# Questions about exposing screens



## Bayarearich (Feb 3, 2019)

Hi I am new to screen printing and I’m having issues burning screens I have a exposure unit with vacuum it has six four foot Florissant bulbs in it that are 25w ea. I’ve tried 3 different times now was the first time I’ve burned for 3 1/2 minutes and my image kind of came out but washed a lot of it out the second time I went for 55sec and nothing washed out So I’m trying to figure out how long should I be exposing the screens for Thanks in advance any help is appreciated


----------



## hawaiianphatboy (Apr 28, 2008)

It is odd that nothing would of washed out at 55sec, but would wash out at 3.5 minutes and still wash out a little bit. if it was washing out a little at 3.5 minutes, you should try 4 minutes. Also double check the emulsion you are using, is it a two part emulsion or a pre-mixed one. If it is a two part emulsion, did you mix the emulsion. Also double check the ink that you are using to print your positives. Are you using UV resistant ink that will block out the necessary UV light to protect and burn your image properly. Good Luck.. Aloha


----------



## Bayarearich (Feb 3, 2019)

Sorry I was wrong so 55sec it Completely washed out in a minute and 45 seconds image was a little better add four minutes I couldn’t wash any out


----------



## LancerFlorida (Mar 20, 2018)

The quick answer is to obtain a exposure strip to help you dial in your times. Ryonet offers one and another is offered free if you search big G.
Having an exposure strip on hand is a really great idea and essential should you change emulsions, coating process, film creation, alter exposure system.
Otherwise, consider doing an exposure step test using one screen with a mask to step through 30 second time intervals.
Make it a practice to repeat the test monthly to make sure your operation isn't drifting into trouble.


----------



## sandhopper2 (Apr 26, 2010)

LancerFlorida said:


> The quick answer is to obtain a exposure strip to help you dial in your times. Ryonet offers one and another is offered free if you search big G.
> Having an exposure strip on hand is a really great idea and essential should you change emulsions, coating process, film creation, alter exposure system.
> Otherwise, consider doing an exposure step test using one screen with a mask to step through 30 second time intervals.
> Make it a practice to repeat the test monthly to make sure your operation isn't drifting into trouble.

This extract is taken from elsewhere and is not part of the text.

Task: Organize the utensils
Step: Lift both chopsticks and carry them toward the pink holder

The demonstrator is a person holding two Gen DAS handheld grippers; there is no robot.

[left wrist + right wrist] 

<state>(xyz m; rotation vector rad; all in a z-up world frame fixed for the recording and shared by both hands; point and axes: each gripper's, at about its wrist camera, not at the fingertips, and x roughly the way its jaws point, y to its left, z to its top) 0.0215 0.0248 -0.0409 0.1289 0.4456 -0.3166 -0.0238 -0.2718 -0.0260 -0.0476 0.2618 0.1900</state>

Can you show how to do the mask at 30 second intervals , some pictures would do great for me


----------



## Bayarearich (Feb 3, 2019)

Question what emulsion are you guys using I’m starting to think that might my issue. My emulsion might not be any good I’m useing the ulano otx ultra fast dry textile emulsion But will change to whatever you guys suggest


----------



## hawaiianphatboy (Apr 28, 2008)

I use the Ulano QTX, it is pink in color. I normally expose my films for about 2.5-3 minutes i believe, and they come out fine. Even when doing halftones. I was going to say, normally if you underexpose you will get a complete wash out or at least some. if you slightly overexpose, you may still be able to get it to wash out, it just may take more time. When I expose my screens, since i dont have a washout room in my garage, I will remove the films from the screen and rub both sides of the screen with water using a sponge. I will make sure that i cover the image are with water and will rub it a little extra to loosen up the emulsion a little bit. I will then let the screen sit for a few minutes, in the light safe area, and let the water soak in and break down the emulsion. After a few minutes I will take my screens outside and wash them with your garden variety garden hose attachment until the image comes out. If have a few small areas that do not come out completely i will again rub the sponge over the image area to clean it out. If i have overexposed it a little, rubbing the screens with the sponge before and after a little longer will normally salvage the screen. Aloha


----------



## Bayarearich (Feb 3, 2019)

Can I ask what you are using for an exposure unit?


----------



## NoXid (Apr 4, 2011)

As suggested, do a Step Test. See the link in my sig. You can get your time dialed in with just one screen, two max. It is a frustrating waste of time and energy to waste an entire screen on one guess. Test!


----------



## Bayarearich (Feb 3, 2019)

Got it figured out tonight wasn’t exposing my screens long enough thanks for all the help guys


----------



## danlewerenz (Apr 27, 2009)

Dont use the pink textile emulsion. Use the Graphic Hu from Saati print. Burn for 3 min. Walla!


----------